* _Directions_:
Through the line that contains "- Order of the", return the data below exactly, starting at its first line; leave the rest out.

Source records
________
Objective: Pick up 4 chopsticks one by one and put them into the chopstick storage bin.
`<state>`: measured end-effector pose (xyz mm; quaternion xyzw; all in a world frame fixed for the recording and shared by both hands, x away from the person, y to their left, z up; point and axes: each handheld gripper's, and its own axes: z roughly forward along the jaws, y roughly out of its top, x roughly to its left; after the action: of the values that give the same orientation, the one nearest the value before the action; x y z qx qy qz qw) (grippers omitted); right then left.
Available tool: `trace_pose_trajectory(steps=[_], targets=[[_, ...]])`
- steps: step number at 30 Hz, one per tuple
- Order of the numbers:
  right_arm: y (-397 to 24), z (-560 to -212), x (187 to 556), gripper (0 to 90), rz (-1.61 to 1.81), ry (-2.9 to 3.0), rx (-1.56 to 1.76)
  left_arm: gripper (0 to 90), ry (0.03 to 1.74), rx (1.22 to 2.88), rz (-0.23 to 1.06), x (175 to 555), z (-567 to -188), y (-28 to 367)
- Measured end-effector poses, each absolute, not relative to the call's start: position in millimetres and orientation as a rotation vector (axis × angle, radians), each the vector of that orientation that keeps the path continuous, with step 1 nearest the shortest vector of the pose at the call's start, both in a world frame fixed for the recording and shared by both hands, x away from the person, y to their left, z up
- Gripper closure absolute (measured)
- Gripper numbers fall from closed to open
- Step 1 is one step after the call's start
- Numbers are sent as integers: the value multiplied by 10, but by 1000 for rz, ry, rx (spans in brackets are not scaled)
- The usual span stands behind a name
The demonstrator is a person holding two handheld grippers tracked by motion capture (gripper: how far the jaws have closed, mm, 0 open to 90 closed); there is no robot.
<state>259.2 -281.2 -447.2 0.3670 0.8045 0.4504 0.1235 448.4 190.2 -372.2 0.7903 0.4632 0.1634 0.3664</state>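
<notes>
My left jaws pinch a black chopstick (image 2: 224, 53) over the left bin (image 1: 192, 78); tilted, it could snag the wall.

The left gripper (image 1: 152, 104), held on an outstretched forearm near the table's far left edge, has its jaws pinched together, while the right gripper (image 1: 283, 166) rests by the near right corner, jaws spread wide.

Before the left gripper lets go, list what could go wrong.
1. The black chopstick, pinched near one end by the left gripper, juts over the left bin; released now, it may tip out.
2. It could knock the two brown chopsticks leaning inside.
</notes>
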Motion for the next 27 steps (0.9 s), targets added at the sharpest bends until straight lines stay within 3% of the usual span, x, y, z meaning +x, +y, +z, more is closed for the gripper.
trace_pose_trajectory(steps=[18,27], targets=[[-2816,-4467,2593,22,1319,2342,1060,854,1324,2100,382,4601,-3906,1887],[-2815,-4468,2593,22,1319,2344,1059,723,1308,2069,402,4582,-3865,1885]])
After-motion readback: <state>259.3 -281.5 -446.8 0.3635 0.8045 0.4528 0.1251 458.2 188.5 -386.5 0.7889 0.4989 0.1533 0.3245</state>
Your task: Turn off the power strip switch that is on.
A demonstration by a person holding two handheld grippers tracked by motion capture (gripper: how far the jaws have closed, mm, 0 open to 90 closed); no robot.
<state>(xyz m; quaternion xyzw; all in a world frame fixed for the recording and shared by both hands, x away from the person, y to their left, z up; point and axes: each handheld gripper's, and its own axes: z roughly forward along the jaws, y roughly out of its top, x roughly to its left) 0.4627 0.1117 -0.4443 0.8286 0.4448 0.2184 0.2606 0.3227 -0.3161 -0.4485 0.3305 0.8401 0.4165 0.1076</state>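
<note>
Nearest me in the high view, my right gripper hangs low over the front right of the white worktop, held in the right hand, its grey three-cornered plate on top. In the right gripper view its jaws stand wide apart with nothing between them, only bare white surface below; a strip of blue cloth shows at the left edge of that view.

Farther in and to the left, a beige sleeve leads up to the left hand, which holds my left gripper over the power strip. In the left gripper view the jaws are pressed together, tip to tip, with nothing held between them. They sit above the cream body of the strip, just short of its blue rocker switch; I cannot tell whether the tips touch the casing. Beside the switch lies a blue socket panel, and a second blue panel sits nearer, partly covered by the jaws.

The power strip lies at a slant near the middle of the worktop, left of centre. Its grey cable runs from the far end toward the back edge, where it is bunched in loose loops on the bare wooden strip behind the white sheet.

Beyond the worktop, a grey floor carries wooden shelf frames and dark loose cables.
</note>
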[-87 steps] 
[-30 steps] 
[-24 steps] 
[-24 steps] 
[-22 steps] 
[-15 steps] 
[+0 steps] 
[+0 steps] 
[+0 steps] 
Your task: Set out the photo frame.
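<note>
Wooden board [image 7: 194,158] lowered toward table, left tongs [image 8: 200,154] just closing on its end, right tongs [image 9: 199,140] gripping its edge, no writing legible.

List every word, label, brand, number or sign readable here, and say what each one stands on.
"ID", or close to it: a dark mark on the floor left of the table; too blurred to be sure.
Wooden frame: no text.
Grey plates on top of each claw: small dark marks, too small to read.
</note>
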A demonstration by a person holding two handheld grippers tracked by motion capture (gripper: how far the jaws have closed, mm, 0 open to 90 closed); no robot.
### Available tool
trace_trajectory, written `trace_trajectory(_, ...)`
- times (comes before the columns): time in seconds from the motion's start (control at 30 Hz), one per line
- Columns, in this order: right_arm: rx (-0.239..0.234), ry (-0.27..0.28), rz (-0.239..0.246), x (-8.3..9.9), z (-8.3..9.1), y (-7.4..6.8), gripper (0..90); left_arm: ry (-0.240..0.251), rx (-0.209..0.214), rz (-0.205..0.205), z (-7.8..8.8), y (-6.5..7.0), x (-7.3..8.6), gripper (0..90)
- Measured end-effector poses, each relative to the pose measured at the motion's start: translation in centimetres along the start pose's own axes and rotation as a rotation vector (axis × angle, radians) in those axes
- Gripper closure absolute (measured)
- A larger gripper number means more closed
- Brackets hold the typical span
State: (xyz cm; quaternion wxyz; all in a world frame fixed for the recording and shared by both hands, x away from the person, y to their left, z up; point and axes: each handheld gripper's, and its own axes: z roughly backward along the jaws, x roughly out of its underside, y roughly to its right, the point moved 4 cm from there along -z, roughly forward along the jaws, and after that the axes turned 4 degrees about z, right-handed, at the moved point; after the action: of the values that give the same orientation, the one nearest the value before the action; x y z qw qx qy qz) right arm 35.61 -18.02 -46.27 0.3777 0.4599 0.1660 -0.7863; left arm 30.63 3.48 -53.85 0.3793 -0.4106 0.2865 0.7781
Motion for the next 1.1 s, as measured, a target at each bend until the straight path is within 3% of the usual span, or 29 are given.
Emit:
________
* _Answer below_:
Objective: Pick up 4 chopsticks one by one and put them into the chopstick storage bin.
`<state>`: measured end-effector pose (xyz mm; quaternion xyzw; all in a world frame fixed for the recording and shared by both hands, x away from the person, y to their left, z up; point and axes: each handheld gripper's, and its own axes: z roughly forward along the jaws, y roughly out of its top, x roughly to its left; after the action: of the values that give the same orientation, the one nearest the value before the action; x y z qx qy qz qw) (grippers omitted); right then left.
Available tool: `trace_pose_trajectory(steps=[_], targets=[[_, ...]])`
- steps: step number at 30 Hz, one per tuple
- Order of the numbers:

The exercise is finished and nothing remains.